## Task item
From the line with "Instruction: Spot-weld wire" to the line with "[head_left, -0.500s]", retype every line exactly, including those two, and leave out the rest of the data below.

** The data follows **

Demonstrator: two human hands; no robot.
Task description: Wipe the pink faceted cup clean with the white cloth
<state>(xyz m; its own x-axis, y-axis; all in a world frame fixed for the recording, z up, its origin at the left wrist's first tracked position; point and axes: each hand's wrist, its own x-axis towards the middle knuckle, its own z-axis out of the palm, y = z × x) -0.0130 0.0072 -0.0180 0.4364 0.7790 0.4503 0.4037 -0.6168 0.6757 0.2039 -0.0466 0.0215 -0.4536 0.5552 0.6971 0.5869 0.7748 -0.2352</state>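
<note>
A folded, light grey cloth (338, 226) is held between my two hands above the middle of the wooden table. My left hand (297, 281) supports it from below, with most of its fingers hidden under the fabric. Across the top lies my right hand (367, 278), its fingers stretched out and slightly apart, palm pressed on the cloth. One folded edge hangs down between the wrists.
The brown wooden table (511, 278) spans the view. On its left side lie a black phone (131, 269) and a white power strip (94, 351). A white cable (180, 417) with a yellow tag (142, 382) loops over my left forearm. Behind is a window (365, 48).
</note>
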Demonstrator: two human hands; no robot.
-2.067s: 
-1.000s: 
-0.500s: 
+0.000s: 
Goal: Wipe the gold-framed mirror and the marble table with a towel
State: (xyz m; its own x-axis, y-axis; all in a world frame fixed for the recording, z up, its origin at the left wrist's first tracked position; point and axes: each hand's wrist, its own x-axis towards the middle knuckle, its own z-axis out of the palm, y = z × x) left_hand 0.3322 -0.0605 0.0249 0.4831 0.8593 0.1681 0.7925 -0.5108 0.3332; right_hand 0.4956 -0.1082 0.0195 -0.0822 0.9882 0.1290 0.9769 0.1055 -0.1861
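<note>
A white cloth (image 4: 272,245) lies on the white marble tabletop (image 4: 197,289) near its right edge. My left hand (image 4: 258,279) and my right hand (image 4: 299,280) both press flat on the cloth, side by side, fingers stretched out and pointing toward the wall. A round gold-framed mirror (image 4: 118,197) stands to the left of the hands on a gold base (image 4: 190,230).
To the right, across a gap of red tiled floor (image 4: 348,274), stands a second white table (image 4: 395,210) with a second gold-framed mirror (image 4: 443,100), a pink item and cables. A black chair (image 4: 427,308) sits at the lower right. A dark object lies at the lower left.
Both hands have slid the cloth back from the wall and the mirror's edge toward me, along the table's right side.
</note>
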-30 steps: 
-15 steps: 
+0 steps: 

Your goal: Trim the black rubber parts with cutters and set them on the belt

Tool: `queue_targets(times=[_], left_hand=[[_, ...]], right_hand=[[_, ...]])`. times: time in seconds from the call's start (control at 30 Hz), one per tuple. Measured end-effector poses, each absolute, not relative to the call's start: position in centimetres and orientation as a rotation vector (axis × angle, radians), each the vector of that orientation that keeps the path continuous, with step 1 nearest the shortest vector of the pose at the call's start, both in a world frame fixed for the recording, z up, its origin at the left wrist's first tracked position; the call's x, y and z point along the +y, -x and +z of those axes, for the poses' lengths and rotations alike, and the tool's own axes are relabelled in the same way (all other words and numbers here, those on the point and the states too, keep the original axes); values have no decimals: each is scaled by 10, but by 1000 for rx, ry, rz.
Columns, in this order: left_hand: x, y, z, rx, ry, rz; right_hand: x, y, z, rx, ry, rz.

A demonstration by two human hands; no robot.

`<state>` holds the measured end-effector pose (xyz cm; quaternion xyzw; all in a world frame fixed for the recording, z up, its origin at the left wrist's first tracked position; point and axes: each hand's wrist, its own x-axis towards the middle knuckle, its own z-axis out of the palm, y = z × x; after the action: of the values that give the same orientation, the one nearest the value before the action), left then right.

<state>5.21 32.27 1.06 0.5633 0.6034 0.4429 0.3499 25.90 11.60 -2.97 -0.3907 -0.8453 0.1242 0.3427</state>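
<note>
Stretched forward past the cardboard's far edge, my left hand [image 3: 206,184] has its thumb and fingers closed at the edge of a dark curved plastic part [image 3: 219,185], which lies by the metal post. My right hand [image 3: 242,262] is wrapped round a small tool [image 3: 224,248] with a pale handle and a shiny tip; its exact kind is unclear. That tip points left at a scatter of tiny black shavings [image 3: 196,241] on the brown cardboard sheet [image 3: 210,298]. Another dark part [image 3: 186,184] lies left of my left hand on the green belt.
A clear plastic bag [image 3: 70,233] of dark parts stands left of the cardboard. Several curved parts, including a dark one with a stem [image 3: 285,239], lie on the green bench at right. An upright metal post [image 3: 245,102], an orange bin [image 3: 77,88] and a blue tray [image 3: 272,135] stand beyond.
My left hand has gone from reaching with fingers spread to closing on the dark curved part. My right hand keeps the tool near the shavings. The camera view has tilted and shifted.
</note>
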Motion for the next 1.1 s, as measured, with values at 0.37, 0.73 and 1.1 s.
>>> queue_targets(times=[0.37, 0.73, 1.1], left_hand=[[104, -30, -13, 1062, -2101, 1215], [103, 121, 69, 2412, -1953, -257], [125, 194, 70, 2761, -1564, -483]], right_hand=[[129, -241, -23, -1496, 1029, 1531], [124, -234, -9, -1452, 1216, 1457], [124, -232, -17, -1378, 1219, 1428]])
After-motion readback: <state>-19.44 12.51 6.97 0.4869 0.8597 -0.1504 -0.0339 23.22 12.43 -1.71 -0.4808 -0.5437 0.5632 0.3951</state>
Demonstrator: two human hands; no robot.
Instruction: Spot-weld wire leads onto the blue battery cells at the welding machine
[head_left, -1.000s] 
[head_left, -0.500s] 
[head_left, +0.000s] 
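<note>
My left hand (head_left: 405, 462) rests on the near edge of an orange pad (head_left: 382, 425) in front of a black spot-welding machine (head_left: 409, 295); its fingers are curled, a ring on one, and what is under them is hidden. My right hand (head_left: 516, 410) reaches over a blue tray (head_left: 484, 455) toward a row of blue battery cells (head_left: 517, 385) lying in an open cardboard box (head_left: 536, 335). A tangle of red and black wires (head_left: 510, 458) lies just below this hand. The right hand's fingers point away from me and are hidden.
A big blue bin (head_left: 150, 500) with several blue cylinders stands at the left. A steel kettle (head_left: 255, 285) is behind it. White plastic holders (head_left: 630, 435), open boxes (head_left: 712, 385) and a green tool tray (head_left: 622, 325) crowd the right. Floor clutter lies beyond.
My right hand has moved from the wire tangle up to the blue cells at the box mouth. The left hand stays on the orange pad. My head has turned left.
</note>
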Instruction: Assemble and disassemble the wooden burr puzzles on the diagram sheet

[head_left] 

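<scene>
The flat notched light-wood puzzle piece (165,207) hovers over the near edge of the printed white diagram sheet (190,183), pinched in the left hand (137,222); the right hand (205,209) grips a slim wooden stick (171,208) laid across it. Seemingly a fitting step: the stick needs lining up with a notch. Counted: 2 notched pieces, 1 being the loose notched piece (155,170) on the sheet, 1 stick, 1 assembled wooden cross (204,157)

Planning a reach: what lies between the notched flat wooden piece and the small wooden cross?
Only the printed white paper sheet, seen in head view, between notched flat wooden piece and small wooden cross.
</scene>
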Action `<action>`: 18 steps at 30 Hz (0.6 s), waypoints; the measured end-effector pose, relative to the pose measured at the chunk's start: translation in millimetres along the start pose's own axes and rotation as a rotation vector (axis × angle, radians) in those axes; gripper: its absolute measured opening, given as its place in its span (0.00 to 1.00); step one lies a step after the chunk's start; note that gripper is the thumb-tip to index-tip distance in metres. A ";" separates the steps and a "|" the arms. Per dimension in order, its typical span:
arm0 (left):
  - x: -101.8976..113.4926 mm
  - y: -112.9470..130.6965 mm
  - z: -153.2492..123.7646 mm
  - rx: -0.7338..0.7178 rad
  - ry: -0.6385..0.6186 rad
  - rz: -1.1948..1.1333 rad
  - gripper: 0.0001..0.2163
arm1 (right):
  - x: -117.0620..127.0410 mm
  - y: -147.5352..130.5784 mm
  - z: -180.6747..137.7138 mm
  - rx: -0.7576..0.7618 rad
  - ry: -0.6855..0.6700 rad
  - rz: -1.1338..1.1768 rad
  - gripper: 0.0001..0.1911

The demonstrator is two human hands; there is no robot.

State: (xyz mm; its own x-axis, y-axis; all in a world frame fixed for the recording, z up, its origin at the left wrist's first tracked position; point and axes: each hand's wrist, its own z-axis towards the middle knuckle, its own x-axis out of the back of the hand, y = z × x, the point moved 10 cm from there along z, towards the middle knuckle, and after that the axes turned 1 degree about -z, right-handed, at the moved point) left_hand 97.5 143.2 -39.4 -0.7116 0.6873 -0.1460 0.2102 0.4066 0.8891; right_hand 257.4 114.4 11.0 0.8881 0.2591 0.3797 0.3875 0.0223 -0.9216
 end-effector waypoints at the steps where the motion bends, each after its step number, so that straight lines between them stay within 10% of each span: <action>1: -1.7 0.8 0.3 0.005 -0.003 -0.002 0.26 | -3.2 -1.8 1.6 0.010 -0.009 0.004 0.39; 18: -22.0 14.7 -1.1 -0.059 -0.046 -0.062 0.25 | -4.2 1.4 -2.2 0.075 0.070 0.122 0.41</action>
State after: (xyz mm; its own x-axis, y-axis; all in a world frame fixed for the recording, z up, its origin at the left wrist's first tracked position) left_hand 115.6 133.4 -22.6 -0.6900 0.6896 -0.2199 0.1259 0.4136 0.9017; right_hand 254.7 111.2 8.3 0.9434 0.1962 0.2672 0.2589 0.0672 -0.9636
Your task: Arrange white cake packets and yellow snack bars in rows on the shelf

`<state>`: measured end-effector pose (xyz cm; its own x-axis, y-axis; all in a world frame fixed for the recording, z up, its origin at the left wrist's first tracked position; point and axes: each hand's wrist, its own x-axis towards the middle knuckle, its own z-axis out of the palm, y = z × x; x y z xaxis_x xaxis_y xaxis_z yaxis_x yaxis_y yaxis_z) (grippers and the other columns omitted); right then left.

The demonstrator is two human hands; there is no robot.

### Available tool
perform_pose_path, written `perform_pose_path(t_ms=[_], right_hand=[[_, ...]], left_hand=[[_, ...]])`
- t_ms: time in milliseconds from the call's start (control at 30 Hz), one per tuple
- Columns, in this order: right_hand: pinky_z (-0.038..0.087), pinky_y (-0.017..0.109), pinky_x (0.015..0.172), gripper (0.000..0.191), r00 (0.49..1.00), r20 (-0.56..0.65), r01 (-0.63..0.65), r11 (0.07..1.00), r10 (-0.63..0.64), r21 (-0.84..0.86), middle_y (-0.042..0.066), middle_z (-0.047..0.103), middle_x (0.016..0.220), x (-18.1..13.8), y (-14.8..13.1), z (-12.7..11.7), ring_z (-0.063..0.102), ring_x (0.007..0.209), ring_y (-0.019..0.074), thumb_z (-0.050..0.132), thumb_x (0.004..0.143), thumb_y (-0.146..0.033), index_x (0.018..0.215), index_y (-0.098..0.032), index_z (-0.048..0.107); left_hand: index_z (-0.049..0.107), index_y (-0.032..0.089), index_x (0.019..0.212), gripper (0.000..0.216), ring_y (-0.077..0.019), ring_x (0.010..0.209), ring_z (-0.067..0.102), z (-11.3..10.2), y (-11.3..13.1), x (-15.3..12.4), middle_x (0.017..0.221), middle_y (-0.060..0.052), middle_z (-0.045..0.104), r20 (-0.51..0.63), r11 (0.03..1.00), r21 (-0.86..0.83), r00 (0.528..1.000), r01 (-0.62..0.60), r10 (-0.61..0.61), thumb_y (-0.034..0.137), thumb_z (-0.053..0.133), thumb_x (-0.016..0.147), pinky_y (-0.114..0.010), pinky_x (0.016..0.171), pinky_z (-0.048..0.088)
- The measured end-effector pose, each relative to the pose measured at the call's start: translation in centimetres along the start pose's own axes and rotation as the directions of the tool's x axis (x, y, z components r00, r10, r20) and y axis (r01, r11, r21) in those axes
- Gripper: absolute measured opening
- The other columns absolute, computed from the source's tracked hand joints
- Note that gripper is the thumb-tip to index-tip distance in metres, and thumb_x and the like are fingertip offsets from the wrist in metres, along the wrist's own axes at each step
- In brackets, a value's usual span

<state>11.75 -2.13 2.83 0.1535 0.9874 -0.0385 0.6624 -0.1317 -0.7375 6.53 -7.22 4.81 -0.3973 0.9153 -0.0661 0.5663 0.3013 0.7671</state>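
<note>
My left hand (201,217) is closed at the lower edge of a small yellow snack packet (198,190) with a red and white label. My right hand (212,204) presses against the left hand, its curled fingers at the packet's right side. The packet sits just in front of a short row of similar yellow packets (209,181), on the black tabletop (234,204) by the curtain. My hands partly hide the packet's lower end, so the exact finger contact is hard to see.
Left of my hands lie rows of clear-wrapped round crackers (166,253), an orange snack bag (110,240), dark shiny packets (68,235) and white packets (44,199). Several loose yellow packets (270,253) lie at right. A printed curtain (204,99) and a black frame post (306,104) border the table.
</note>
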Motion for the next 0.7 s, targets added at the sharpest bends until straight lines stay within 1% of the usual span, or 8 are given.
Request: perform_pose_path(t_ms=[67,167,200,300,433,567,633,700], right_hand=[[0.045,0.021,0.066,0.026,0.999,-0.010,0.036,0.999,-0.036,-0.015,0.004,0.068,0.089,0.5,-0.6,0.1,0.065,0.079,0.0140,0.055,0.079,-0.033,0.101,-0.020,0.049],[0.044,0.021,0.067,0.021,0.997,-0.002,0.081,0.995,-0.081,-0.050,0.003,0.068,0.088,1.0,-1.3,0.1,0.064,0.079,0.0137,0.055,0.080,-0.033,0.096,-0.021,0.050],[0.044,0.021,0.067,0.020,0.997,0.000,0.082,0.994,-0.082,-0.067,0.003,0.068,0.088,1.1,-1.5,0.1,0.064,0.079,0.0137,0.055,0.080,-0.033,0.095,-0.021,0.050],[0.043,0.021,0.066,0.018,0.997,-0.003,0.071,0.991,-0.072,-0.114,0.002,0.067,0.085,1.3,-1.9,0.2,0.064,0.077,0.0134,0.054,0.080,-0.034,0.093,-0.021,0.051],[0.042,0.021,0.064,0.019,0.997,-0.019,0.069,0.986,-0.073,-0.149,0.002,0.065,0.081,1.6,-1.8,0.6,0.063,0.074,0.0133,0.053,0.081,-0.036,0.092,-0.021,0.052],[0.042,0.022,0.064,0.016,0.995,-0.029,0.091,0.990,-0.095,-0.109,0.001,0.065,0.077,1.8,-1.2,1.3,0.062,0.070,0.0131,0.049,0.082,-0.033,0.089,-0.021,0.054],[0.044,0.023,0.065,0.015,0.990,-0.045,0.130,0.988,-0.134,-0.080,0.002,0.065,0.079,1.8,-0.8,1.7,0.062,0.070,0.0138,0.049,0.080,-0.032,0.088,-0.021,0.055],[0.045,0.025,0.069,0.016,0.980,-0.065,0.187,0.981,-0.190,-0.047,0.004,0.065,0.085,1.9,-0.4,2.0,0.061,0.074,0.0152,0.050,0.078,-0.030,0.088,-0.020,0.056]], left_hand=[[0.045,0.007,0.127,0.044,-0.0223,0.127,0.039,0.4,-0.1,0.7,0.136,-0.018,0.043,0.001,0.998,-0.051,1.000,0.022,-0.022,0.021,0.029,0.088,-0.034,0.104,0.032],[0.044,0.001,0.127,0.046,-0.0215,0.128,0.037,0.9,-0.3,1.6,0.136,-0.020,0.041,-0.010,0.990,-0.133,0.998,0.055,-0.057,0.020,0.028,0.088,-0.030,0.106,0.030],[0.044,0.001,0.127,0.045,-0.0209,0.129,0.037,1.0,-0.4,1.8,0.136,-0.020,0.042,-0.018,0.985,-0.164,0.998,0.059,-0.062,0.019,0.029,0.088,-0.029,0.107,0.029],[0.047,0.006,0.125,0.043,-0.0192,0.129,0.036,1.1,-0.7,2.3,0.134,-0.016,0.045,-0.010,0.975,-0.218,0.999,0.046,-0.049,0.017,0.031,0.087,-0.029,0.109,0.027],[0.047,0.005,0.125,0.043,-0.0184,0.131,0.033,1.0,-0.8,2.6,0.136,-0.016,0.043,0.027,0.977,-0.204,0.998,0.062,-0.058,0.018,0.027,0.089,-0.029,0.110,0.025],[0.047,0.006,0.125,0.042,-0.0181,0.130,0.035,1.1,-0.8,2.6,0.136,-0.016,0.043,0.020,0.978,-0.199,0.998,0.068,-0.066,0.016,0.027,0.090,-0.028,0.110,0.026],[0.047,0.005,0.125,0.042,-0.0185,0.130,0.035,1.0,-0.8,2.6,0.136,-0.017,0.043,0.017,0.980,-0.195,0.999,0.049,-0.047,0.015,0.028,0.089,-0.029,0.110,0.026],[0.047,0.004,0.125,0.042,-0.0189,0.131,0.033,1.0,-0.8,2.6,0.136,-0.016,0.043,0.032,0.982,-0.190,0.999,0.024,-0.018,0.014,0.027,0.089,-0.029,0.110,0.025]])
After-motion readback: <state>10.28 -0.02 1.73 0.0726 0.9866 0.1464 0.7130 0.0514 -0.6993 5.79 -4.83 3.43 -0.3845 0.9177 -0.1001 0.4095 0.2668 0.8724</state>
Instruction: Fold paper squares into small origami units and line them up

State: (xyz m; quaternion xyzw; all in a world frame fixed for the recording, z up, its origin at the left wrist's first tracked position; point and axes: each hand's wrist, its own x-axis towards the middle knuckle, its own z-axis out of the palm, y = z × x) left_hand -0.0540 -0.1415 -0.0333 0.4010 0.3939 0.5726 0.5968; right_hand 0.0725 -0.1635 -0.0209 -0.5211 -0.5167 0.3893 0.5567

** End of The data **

## Finished task
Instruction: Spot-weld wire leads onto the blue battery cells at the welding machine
[head_left, -1.000s] 
[head_left, -0.500s] 

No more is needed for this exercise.